▶ **Task directions**:
Output each line of the data word for word, from the first through the line that holds "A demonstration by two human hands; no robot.", and leave off whatever follows.

START Supplied material

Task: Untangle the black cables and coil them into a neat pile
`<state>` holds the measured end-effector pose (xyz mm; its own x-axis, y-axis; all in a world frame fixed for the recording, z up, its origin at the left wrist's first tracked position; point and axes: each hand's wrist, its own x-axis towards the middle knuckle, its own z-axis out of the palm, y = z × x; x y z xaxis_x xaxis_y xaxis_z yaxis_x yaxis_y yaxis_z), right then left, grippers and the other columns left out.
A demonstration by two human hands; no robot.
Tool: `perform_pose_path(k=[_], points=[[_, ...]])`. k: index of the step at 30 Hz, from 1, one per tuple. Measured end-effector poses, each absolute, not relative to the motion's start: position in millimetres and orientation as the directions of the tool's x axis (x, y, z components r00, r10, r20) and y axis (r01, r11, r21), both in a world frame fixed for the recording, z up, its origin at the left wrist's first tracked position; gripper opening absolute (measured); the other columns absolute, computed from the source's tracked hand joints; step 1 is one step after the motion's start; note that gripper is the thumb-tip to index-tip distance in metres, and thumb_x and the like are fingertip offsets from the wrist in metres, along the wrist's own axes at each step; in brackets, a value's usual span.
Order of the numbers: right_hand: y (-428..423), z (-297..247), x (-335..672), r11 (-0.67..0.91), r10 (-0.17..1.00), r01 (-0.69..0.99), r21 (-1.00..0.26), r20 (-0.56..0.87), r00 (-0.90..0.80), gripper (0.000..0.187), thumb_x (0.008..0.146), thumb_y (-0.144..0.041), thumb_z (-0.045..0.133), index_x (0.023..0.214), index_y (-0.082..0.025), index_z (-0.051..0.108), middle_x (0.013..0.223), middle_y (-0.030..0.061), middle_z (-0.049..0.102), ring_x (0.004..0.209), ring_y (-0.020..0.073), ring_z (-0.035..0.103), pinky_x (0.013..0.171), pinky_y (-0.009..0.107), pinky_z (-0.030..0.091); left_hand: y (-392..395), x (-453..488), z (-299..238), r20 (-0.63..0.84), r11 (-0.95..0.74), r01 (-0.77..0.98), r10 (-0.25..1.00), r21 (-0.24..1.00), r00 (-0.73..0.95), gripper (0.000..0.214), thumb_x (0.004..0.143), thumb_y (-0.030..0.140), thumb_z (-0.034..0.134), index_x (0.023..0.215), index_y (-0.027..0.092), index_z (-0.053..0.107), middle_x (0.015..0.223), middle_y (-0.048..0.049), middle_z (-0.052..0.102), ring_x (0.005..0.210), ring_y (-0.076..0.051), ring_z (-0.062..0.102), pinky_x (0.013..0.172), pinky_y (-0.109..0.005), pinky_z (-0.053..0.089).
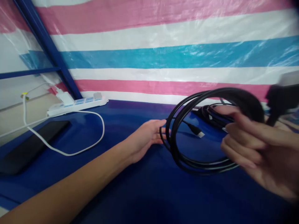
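Observation:
A coil of black cable [187,158] hangs above the blue table [130,193], held up at its right side by my right hand [254,146], which is blurred. My left hand [147,138] reaches across the table and its fingertips touch the coil's left edge. A loose end with a silver plug [200,134] dangles inside the loop. A dark plug or adapter [281,98] sticks up at the far right, blurred.
A white power strip [77,104] lies at the back left with a white cable [70,152] looping over the table. A black phone [30,146] lies flat at the left. A striped pink, white and blue tarp [163,46] forms the back wall.

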<state>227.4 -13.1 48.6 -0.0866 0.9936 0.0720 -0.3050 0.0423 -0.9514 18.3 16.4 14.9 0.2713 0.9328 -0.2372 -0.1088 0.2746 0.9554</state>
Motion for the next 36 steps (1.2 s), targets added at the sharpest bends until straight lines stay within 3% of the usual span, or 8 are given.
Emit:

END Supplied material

▶ **Exercise solution**:
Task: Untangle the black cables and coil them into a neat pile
`<state>` holds the measured end-effector pose (xyz mm; its own x-axis, y-axis; all in a world frame fixed for the recording, z up, its origin at the left wrist's first tracked position; point and axes: each hand's wrist, its own x-axis towards the middle knuckle, its own z-axis out of the palm, y = z × x; x y z xaxis_x xaxis_y xaxis_z yaxis_x yaxis_y yaxis_z), right then left, grippers and the other columns left out.
A demonstration by two human hands; no robot.

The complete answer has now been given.